> Work item: From the first line to the last, give the material again exactly, without the images.

========

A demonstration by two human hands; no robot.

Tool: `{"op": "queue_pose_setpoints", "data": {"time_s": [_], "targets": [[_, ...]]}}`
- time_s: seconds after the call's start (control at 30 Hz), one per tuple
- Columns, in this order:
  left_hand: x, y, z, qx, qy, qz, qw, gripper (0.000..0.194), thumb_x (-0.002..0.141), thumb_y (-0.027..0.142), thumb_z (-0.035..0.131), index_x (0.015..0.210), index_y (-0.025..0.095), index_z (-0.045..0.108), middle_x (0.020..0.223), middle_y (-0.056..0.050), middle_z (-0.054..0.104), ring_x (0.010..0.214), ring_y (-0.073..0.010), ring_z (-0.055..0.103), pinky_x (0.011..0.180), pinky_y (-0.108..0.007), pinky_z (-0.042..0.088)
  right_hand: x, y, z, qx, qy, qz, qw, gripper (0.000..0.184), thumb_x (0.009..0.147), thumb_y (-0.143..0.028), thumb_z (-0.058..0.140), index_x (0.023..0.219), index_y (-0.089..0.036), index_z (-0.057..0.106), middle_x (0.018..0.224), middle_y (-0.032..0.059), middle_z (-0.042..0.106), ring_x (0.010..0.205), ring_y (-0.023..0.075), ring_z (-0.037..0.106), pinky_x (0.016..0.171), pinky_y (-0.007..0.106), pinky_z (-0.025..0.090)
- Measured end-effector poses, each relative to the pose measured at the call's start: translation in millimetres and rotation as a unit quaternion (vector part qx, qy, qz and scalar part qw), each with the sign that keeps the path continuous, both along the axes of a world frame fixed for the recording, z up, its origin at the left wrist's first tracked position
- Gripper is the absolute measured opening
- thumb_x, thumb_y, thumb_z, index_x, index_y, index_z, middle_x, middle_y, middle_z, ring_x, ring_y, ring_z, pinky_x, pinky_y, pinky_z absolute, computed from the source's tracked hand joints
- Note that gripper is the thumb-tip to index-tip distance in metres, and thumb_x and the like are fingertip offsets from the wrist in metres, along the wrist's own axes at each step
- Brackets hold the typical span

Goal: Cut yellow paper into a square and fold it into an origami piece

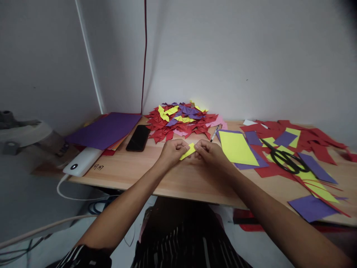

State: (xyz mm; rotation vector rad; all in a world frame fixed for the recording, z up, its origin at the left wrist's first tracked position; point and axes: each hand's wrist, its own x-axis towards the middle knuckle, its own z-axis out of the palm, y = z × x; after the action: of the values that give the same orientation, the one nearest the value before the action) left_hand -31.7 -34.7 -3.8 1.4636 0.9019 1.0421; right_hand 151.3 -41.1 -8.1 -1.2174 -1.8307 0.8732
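Pale grey wall (223,56) rises straight behind the wooden desk (156,182), whose back edge appears to run along it. From where I stand, the small yellow paper piece (187,152) is up between the person's two hands, around the middle of the desk, nearer the front edge than the back. The left hand (172,152) is nearly closed, thumb and fingertips pinching the piece's left end; the right hand (209,150) is curled the same way, pinching the other end. Whether the paper touches the wood beneath, I can't tell.

It looks like ordinary coloured paper: next to no weight, crisp enough to take a crease, easy to tear or crumple if squeezed hard. I'd judge the outer ends the best hold, with a light pinch that leaves the middle flat.

As for elbow room, wood shows between the hands and the front edge, and leftward as far as the phone (138,138). Toward the back edge, a heap of folded papers (181,123) stands close beyond the fingers. On the right, a pen (214,133) and a yellow sheet (238,147) crowd in, with scissors (274,150) farther toward the right edge.
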Motion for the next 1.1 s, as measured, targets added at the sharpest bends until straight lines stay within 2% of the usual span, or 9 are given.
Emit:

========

> Response to the task:
A demonstration by two human hands; no robot.

Tool: `{"op": "queue_pose_setpoints", "data": {"time_s": [_], "targets": [[_, ...]]}}`
- time_s: seconds after the call's start (control at 30 Hz), one per tuple
- Columns, in this order:
  left_hand: x, y, z, qx, qy, qz, qw, gripper (0.000..0.194), thumb_x (-0.002..0.141), thumb_y (-0.027..0.142), thumb_z (-0.035..0.131), index_x (0.015..0.210), index_y (-0.025..0.095), index_z (-0.045..0.108), middle_x (0.020..0.223), middle_y (-0.056..0.050), middle_z (-0.054..0.104), ring_x (0.010..0.214), ring_y (-0.073..0.010), ring_z (-0.055..0.103), pinky_x (0.011..0.180), pinky_y (-0.108..0.007), pinky_z (-0.042..0.088)
  right_hand: x, y, z, qx, qy, qz, qw, gripper (0.000..0.184), thumb_x (0.009..0.147), thumb_y (-0.143..0.028), thumb_z (-0.058..0.140), index_x (0.023..0.219), index_y (-0.089..0.036), index_z (-0.057..0.106), middle_x (0.018..0.224), middle_y (-0.032..0.059), middle_z (-0.042..0.106), ring_x (0.010..0.205), ring_y (-0.023..0.075), ring_z (-0.037..0.106), pinky_x (0.016..0.171), pinky_y (-0.007..0.106), pinky_z (-0.025..0.090)
- Measured end-effector poses, each relative to the pose measured at the call's start: translation in millimetres and rotation as a unit quaternion (vector part qx, qy, qz and scalar part qw), each with the sign that keeps the path continuous, both along the axes of a world frame fixed for the recording, z up, its origin at the left wrist's first tracked position
- Gripper is the absolute measured opening
- thumb_x, thumb_y, thumb_z, index_x, index_y, index_z, middle_x, middle_y, middle_z, ring_x, ring_y, ring_z, pinky_x, pinky_y, pinky_z absolute, computed from the source's tracked hand joints
- Note that gripper is the thumb-tip to index-tip distance in metres, and thumb_x and the like are fingertip offsets from the wrist in metres, along the wrist's own axes at each step
- Brackets hold the typical span

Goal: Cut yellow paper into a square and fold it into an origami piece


State: (xyz mm; rotation vector rad; all in a world frame fixed for the recording, z up, its origin at the left wrist's first tracked position; point and axes: each hand's wrist, its own x-axis towards the middle knuckle, its own z-axis out of the palm, y = z × x; after the action: of the values that give the same orientation, the one nearest the value before the action) left_hand -31.7 -34.7 -3.8 1.4636 0.9019 1.0421; right_hand 151.3 -41.1 -8.1 -1.2174 -1.8307 0.8732
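Pale grey wall (223,56) rises straight behind the wooden desk (156,182), whose back edge appears to run along it. From where I stand, the small yellow paper piece (187,152) is up between the person's two hands, around the middle of the desk, nearer the front edge than the back. The left hand (172,152) is nearly closed, thumb and fingertips pinching the piece's left end; the right hand (209,150) is curled the same way, pinching the other end. Whether the paper touches the wood beneath, I can't tell.

It looks like ordinary coloured paper: next to no weight, crisp enough to take a crease, easy to tear or crumple if squeezed hard. I'd judge the outer ends the best hold, with a light pinch that leaves the middle flat.

As for elbow room, wood shows between the hands and the front edge, and leftward as far as the phone (138,138). Toward the back edge, a heap of folded papers (181,123) stands close beyond the fingers. On the right, a pen (214,133) and a yellow sheet (238,147) crowd in, with scissors (274,150) farther toward the right edge.
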Motion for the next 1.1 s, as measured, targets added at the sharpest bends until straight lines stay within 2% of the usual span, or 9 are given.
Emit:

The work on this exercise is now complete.